=== WHAT IS NEEDED ===
For every line in the material below that holds "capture", report the line.

================

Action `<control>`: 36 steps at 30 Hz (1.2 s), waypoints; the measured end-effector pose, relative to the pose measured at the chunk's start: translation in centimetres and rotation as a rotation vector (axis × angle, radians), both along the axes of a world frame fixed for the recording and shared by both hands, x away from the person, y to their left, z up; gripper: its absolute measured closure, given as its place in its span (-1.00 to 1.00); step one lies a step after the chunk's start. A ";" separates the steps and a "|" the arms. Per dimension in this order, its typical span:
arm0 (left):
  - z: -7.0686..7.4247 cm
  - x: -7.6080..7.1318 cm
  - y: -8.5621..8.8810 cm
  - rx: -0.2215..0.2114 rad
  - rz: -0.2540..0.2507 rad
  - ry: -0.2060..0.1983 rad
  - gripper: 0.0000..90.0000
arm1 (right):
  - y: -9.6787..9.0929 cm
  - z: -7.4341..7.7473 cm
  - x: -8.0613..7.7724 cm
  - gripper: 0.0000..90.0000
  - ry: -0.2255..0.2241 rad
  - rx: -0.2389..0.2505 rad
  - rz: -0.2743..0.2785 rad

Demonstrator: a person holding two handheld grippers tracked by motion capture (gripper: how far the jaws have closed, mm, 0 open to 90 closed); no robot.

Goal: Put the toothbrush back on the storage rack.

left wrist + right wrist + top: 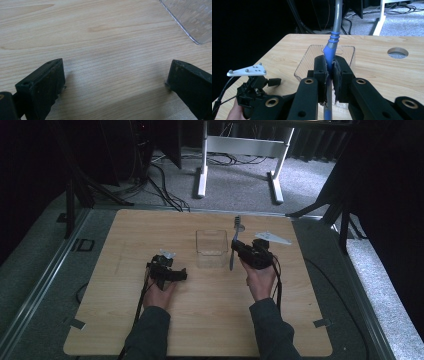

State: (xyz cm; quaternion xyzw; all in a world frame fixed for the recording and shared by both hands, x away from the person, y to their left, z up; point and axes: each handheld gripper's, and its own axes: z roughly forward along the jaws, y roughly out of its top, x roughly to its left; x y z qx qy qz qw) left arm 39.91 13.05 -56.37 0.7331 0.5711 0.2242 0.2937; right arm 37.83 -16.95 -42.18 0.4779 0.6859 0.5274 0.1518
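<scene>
Two claws are mine at this pale wooden table (pixel 125 320), one in each hand. My right gripper (pixel 330 68) has its black jaws clamped tight on a long grey utensil with a blue rubbery grip (pixel 331 47); the pads squeeze the blue part, and the grey shaft rises past them while the lower end hangs down between the jaws. In the high view that utensil (pixel 235 242) stands slanted just beside the right wall of a clear, square plastic container (pixel 211 248), which sits on the table near its middle, between my two hands. What the far tip of the utensil is, I cannot tell.

My left gripper (pixel 115 80) is spread wide with bare wood grain between its jaws, holding nothing. It rests low over the table, and a corner of the clear container (pixel 192 20) lies ahead of it, apart from both jaws.
</scene>
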 end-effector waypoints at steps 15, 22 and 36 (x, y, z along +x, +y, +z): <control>0.0 0.0 0.0 -0.001 0.000 0.000 -0.97 | 0.2 0.6 0.5 0.82 -0.021 0.013 -0.011; 0.0 0.0 0.0 0.000 -0.001 0.001 -0.97 | 0.1 0.7 1.0 0.82 -0.027 0.021 -0.017; 0.0 0.0 0.0 0.000 0.000 0.001 -0.97 | 0.6 0.5 1.5 0.82 -0.040 0.029 -0.020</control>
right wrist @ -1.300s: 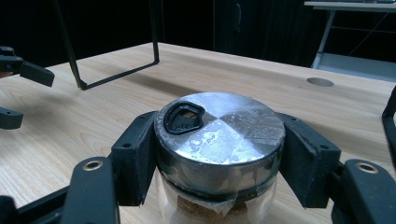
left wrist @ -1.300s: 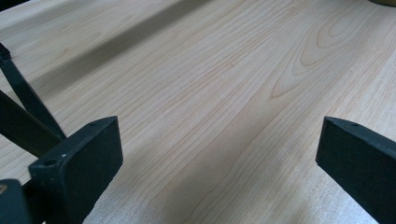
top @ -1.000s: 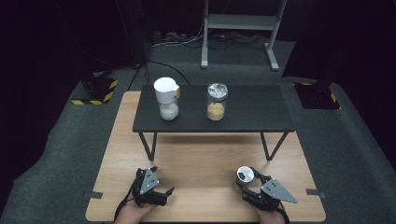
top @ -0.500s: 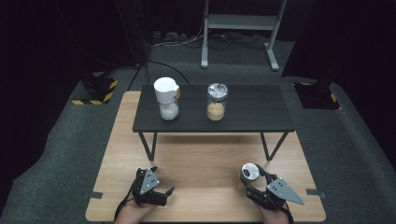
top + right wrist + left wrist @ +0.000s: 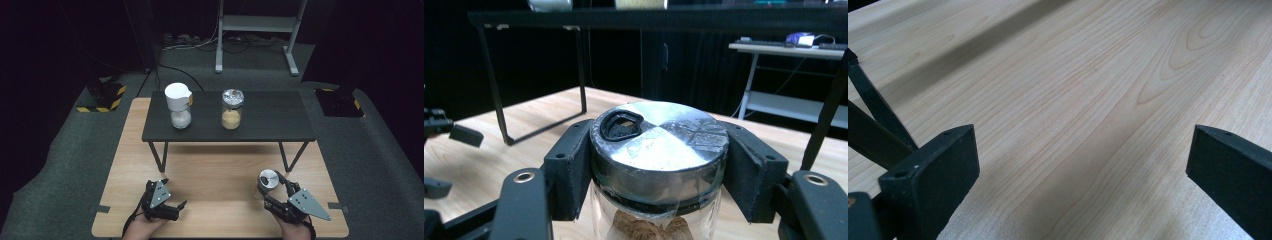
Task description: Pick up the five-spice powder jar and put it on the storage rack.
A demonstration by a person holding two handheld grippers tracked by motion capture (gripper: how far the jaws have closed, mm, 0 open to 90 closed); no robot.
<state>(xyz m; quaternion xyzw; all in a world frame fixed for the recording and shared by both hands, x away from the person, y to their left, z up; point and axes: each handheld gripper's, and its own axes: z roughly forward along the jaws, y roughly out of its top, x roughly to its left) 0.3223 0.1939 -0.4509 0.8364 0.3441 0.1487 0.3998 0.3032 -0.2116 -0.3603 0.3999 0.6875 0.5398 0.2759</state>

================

=== RESULT BELOW ===
Demonstrator: a person holding two handheld grippers tracked by motion capture (gripper: how far the jaws have closed, mm, 0 open to 90 closed); no robot.
A demonstration by a person holding two handheld grippers tracked by motion capture (gripper: how far the jaws have closed, mm, 0 open to 90 closed); no robot.

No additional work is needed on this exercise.